### Requirement
Type out every line below exactly as it reads.
***** Dataset section *****
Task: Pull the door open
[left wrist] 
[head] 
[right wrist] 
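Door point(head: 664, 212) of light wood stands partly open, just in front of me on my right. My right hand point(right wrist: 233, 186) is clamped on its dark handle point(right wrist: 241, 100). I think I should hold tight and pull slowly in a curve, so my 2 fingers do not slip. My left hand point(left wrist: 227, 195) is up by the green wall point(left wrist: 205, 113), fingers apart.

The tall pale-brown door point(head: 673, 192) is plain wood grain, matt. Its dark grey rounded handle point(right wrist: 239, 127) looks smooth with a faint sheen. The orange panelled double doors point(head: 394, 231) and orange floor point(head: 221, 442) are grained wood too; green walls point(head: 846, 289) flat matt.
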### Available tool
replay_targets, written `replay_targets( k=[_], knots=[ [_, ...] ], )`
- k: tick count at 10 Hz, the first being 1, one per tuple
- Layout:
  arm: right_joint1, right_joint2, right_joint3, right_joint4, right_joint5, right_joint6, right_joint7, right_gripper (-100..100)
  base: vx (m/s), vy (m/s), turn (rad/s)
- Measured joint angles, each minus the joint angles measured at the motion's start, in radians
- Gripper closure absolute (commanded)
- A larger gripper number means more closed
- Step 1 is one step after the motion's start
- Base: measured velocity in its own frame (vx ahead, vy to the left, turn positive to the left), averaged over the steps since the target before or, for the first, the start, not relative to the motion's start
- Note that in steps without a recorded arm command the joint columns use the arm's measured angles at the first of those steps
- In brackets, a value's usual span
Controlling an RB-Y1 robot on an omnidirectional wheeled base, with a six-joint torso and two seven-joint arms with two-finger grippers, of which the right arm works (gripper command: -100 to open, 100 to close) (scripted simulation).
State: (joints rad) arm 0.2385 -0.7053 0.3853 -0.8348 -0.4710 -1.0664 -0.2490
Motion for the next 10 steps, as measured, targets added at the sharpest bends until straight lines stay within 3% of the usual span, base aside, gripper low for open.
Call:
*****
### Answer to the problem
Task: Pull the door open
[left wrist] 
[head] 
[right wrist] 
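Door point(head: 664, 212) of light wood stands partly open, just in front of me on my right. My right hand point(right wrist: 233, 186) is clamped on its dark handle point(right wrist: 241, 100). I think I should hold tight and pull slowly in a curve, so my 2 fingers do not slip. My left hand point(left wrist: 227, 195) is up by the green wall point(left wrist: 205, 113), fingers apart.

The tall pale-brown door point(head: 673, 192) is plain wood grain, matt. Its dark grey rounded handle point(right wrist: 239, 127) looks smooth with a faint sheen. The orange panelled double doors point(head: 394, 231) and orange floor point(head: 221, 442) are grained wood too; green walls point(head: 846, 289) flat matt.
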### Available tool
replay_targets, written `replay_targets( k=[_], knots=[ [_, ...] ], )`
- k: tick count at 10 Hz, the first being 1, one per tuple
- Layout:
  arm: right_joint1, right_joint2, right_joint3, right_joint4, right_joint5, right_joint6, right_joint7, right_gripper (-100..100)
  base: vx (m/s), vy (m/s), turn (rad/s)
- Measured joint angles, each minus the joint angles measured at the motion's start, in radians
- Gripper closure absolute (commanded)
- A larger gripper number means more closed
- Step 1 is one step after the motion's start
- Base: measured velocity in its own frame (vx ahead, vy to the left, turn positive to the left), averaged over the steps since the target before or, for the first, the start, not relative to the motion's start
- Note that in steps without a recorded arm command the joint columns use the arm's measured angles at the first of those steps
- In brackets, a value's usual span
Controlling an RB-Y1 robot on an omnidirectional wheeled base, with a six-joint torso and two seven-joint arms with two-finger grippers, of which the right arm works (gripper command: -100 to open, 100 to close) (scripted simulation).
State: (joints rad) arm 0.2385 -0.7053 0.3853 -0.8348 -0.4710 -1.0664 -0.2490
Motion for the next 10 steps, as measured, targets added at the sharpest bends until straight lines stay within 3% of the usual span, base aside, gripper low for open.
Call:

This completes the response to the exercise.